Le Liban, pays au bord de l'effondrement
Faute d'argent public, le pays tout entier risque aujourd'hui de se retrouver privé d'électricité. Le Liban traverse une crise socio-économique sans précédent. La communauté internationale met la pression.
C'est la menace brandie jeudi 11 mars par le ministre de l'Énergie : sans une injection immédiate et massive d'argent public, la Compagnie nationale d'électricité ne pourra plus acheter le carburant dont elle a besoin pour alimenter ses centrales. D'ici la fin du mois le pays tout entier risque la coupure générale. Et ce n'est pas une menace en l'air. Cela fait pourtant 40 ans que les Libanais sont équipés de générateurs qui tournent déjà six, huit voire 10 heures par jour pour compenser les pannes d'un secteur défaillant. Mais il était difficile d'imaginer qu'on en arriverait à ce scénario surréaliste
Un paquet de pâtes à 5 euros
C'est une situation emblématique de la dérive actuelle du Liban : État dysfonctionnel, paralysé par une classe politique incompétente et corrompue, incapable depuis sept mois de former un gouvernement, empêtrée dans ses querelles confessionnelles et surtout complètement dépassée par la crise économique.
Les prix de la nourriture et des produits de première nécessité, quasiment tous importés, s'envolent jour après jour : un simple paquet de pâtes vaut aujourd'hui plus de cinq euros alors que le salaire minimum est tombé à environ 60 euros, un niveau équivalent à celui de l'Afghanistan.
️ « Nous n’avons pas d’électricité depuis deux semaines, le dollar est à 10 000 LL, il n’y a pas de travail pour les Libanais. On entre au supermarché avec 100 000 livres et on en ressort endetté de 200 000 ». #Liban https://t.co/W2eJq3kAqw
— L'Orient-Le Jour (@LOrientLeJour) March 3, 2021
Ce pays, qu'on appelait "la Suisse du Moyen-Orient", est aujourd'hui en défaut de paiement. En deux ans la livre libanaise a perdu 85% de sa valeur face au dollar, dépassant, pour la première fois de son histoire, le seuil historique de 10 000 livres pour un dollar au marché noir.
Selon l'ONU, la population prise dans la spirale de la pauvreté est passée de 28 à 55%. Plus d'un habitant sur deux ! La classe moyenne, elle, ne cherche plus qu'à émigrer.
Le Covid, le coup de grâce
Dans ce contexte, en période de Covid se soigner est devenu un défi permanent : certains malades n'ont pas assez d'argent pour être admis à l'hôpital, d'autres dépensent des fortunes pour se fournir en oxygène à domicile.

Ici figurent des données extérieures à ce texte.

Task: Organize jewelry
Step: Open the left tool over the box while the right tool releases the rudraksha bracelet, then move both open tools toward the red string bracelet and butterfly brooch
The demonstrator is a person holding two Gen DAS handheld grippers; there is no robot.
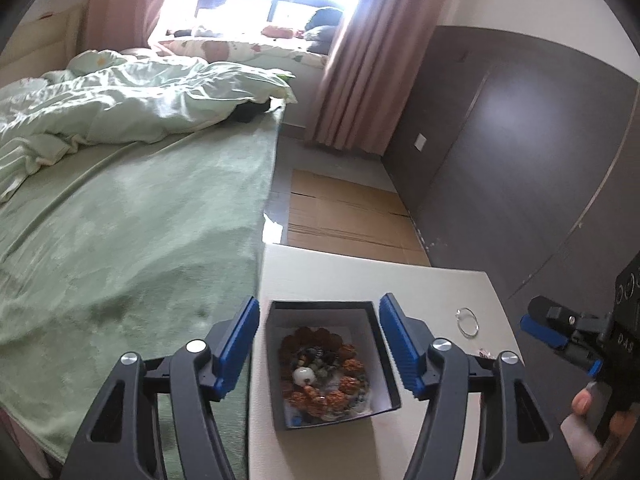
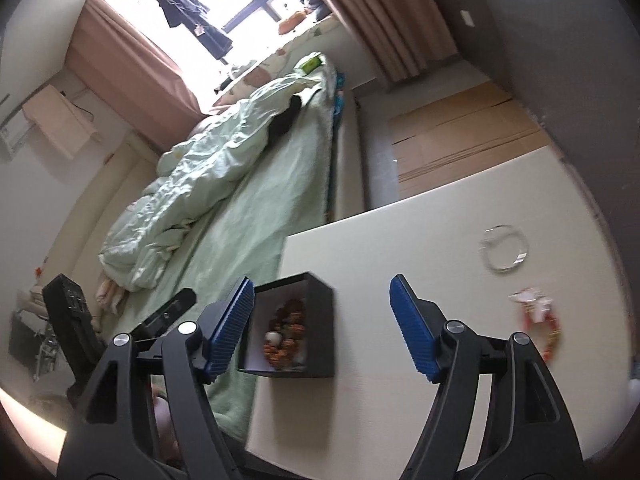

Les contaminations atteignent à nouveau des sommets, alors que le Liban sort à peine de longues semaines de confinement. Des manifestations de colère ont repris avec violence ces derniers jours notamment dans la ville de Tripoli. Même si les foules sont moins nombreuses (mais davantage désabusées ?) qu'au printemps 2019, quand elles réclamaient le départ de toute la classe politique.
"Non-assistance à pays en danger"
À tel point que la communauté internationale, France en tête, remet un coup de pression sur les dirigeants. Parce qu'elle voit, avec "colère", "angoisse" et "tristesse" la situation se dégrader. Ce sont les mots très forts prononcés ce 11 mars à Paris par Jean-Yves Le Drian, ministre des affaires étrangères.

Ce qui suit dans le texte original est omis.